Aquella desértica pasión prosperó y Laila empezó ya a hablar de matrimonio y a decidir el color de los azulejos del baño y de las cortinas del cuarto de invitados.

          Pero cuando la familia de ella se enteró —no sabemos cómo, pero de alguna manera se enteraría— de que la niña tenía aventuras nocturnas a domicilio y que el visitante no era sino el niño aquel de marras que Alá confunda, se opuso rotundamente a aquellas relaciones y sobornó al cadí de la ciudad con mil dinares de oro y siete gallinas ponedoras para que acusara a Majnu de lo que fuera y le pusiera en busca y captura; o, mejor: que le desterrara para siempre.

          Los amantes se vieron separados. Unos guardias con unos bigotes descomunales echaron de la ciudad a Majnu con tamboriles destemplados y a Laila la encerró su padre en una habitación de cuarto metros cuadrados, sin ventanas ni puertas[1].

¿Qué decidió hacer Majnu entonces? Pues volverse loco, que le pareció lo más socorrido y la manera más sencilla de que se olvidaran de él.

          Así es que el joven dejó de lavarse, se puso calcetines con las sandalias y empezó a componer poesías líricas, hechos que convencieron a todos de que, efectivamente, estaba como una cabra.

          Durante un tiempo, el desventurado orateamante se dedicó a entrar una y otra vez subrepticiamente en la ciudad, con la intención de echarle la vista encima a su amada. La gente le apedreaba —lo que siempre resulta divertido— y los guardias le apresaban y le volvían a echar a patadas, convirtiéndose esto en una rutina bastante cansina.

          El loco pasó varios años en el desierto, comiendo saltamontes crudos (no tenía cerillas para hacer fuego) y componiendo octavas califales[2] en loor de Laila (muy mal rimadas, por cierto). A ella, el sufrimiento de esta separación no le vino mal del todo, porque adelgazó (de otra manera, hubiera acabado por estar bastante rellenita).
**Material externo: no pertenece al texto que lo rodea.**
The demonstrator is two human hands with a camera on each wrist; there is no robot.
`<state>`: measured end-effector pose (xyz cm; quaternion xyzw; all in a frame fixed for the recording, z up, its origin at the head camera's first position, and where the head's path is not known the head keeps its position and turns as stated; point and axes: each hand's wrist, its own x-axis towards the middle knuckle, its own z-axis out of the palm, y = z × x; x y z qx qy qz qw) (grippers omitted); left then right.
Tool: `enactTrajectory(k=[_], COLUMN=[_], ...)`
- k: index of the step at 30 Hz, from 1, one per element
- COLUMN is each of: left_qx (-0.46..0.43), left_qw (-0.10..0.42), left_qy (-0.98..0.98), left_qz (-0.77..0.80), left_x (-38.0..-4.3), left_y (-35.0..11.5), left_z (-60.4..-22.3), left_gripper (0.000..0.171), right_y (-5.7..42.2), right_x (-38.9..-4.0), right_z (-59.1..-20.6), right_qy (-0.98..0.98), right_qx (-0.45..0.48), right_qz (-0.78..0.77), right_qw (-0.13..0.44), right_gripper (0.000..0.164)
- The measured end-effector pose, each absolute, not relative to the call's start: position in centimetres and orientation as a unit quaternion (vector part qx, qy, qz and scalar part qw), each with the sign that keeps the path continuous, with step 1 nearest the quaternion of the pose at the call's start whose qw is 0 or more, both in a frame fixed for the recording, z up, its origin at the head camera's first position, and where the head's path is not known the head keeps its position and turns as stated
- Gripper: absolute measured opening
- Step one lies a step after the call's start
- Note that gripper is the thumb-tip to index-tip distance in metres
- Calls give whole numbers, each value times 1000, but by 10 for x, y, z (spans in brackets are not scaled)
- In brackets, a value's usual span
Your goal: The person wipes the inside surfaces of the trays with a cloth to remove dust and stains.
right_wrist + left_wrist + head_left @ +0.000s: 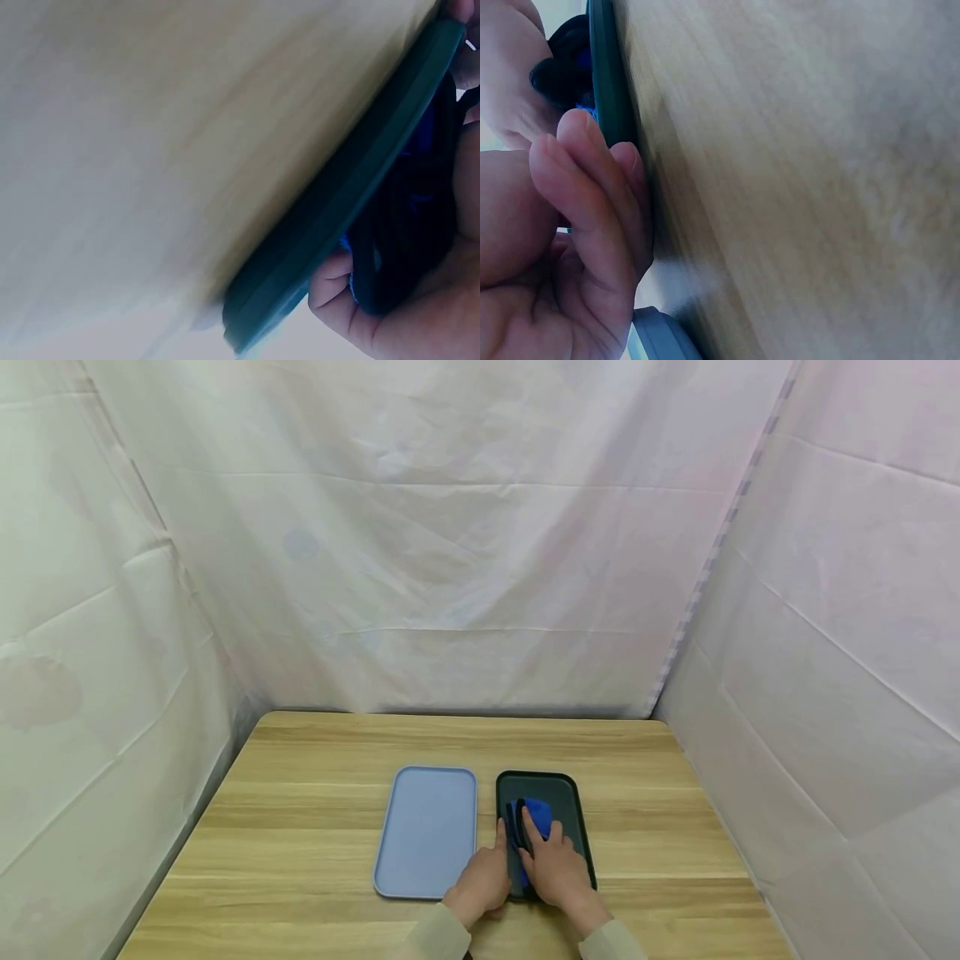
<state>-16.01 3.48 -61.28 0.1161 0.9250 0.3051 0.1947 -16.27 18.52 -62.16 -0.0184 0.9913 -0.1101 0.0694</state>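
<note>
A dark green tray [564,789] lies on the wooden table, and a bunched blue-and-black cloth item [537,812] with black straps sits inside it. My right hand [557,868] holds that item, one finger stretched along a black strap; the right wrist view shows a finger curled by the item's black edge [367,277]. At the tray's near left corner is my left hand [483,877]. Its index finger runs along the rim while the other fingers bend beside the tray's side [611,82], apparently gripping the edge. The hands cover the item's near part.
A light blue tray [427,827] lies just left of the green one, its near right corner next to my left hand. Bare wood [300,827] of the table shows on the left. White curtains [450,568] hang behind and along both sides.
</note>
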Motion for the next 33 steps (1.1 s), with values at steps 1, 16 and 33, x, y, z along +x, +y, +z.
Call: enactTrajectory(k=[1,16,33], left_qx=[116,121,123], left_qw=[196,199,201], left_qy=[925,917,917], left_qz=[305,322,321], left_x=[-160,-162,-160], left_y=[35,34,33], left_z=[-613,-617,-616], left_gripper=[95,94,95], right_y=[187,207,220], right_x=[-162,-159,-160], right_z=[-622,-619,-612], right_qy=[991,992,994], right_qx=[-19,-28,-5], right_qz=[-110,-104,-90], right_qw=[68,62,67], right_gripper=[68,65,63])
          El siguiente punto de giro en la historia de los dos tórtolos fue que el padre de la chica decidió casarla para quitársela de encima y para que se convirtiera en el problema de otro hombre. Puso un anuncio en el suplemento dominical de La Gaceta de La Meca para buscar un marido en buenas condiciones y, cuando encontró al infeliz, obligó a su retoña a acceder al matrimonio, amenazándole no sabemos con qué, pero que debió de ser algo muy efectivo, ya que ella accedió sin decir ni «mu».
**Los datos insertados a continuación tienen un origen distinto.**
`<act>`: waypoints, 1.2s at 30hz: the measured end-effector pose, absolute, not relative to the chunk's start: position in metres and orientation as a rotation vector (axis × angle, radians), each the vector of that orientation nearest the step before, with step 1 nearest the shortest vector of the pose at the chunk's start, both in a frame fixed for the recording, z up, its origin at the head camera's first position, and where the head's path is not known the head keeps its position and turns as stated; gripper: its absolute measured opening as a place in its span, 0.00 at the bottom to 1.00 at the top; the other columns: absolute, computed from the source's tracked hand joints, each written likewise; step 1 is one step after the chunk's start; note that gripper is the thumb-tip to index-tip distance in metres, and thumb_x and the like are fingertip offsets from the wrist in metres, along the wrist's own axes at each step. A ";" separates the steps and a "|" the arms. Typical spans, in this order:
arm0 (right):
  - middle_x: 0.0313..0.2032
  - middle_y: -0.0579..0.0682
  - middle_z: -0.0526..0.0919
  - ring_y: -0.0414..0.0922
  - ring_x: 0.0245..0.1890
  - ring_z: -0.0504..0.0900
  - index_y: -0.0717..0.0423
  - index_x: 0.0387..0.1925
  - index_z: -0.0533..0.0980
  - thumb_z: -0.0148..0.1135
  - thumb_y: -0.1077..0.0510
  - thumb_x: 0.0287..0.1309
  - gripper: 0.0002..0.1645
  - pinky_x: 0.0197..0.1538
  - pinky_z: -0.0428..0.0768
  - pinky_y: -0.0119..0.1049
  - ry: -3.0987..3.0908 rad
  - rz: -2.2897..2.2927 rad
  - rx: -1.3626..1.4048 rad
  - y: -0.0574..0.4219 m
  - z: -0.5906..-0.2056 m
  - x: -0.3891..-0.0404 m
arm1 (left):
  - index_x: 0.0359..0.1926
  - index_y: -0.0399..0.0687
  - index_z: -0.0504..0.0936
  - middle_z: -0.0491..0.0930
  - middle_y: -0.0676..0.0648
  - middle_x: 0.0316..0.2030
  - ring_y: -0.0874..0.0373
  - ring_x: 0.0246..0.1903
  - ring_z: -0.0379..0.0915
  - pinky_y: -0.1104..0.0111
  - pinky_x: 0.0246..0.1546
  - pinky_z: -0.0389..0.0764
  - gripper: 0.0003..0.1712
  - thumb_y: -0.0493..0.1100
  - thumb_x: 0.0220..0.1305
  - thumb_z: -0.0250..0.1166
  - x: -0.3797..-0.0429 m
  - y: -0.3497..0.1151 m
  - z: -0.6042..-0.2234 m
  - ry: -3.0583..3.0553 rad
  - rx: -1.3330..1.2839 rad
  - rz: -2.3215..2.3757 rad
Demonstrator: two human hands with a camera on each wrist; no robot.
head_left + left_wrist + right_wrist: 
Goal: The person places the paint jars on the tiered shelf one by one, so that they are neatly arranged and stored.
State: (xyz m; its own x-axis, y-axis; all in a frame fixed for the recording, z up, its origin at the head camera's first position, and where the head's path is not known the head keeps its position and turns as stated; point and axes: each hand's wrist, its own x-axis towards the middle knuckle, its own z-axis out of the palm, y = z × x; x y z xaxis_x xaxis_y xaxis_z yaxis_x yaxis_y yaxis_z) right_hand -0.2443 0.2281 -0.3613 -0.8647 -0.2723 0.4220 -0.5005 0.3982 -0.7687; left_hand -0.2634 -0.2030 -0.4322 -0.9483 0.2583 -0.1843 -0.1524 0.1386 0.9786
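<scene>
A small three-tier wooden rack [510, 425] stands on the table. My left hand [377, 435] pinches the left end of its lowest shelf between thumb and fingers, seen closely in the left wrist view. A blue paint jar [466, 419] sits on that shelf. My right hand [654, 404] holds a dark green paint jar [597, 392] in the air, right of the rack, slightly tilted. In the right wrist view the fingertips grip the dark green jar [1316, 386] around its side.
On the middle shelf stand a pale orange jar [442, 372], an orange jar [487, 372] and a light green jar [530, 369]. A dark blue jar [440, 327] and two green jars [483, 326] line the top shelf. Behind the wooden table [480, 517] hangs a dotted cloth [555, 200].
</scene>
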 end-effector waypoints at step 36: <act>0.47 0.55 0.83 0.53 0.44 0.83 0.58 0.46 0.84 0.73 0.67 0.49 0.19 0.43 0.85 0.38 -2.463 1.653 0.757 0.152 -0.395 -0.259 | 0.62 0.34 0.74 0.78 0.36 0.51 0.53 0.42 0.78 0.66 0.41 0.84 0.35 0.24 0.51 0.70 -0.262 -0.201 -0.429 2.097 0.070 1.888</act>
          A partir de aquí la historia se vuelve bastante liosa. Aparece por allí un bandido sanguinario, tuerto y miembro del Círculo de Lectores, que no sabemos qué pito tocaba en este asunto, que ofrece a Majnu raptarle a la chica a cambio de un precio módico, para pagar el cual el loco pide un préstamo al 15 %. Hay idas y venidas y, al final, acaban todos los personajes en el desierto, tirados en medio de las dunas y muriéndose a chorros.

          (No se nos oculta que esta es una manera bastante chapucera de contar una historia, especialmente si el clímax acaba estando tan confuso como sucede aquí. Pero, ¿qué le vamos a hacer? Las cosas están así. Nosotros nos podemos disculpar —y de hecho lo hacemos— por nuestra falta de habilidad narrativa, pero al lector, por su parte, no le queda más remedio que aguantarse con lo que hay.)

          Como nos veníamos figurando, en el momento en que Majnu muere, tirado en medio de la arena (no sabemos si por una puñalada del bandido —que está enfadado por no haber cobrado— o de una peritonitis fulminante), Laila muere también en el mismo momento, pese a estar más sana que una manzana reineta.

          Se levanta entonces un viento fuerte —un simún de esos que muestran en las películas y que hacen que la arena te ciegue por completo— y ambos cadáveres quedan sepultados perfectamente, con lo que las familias de ambos se ahorran un gasto importante en sudarios.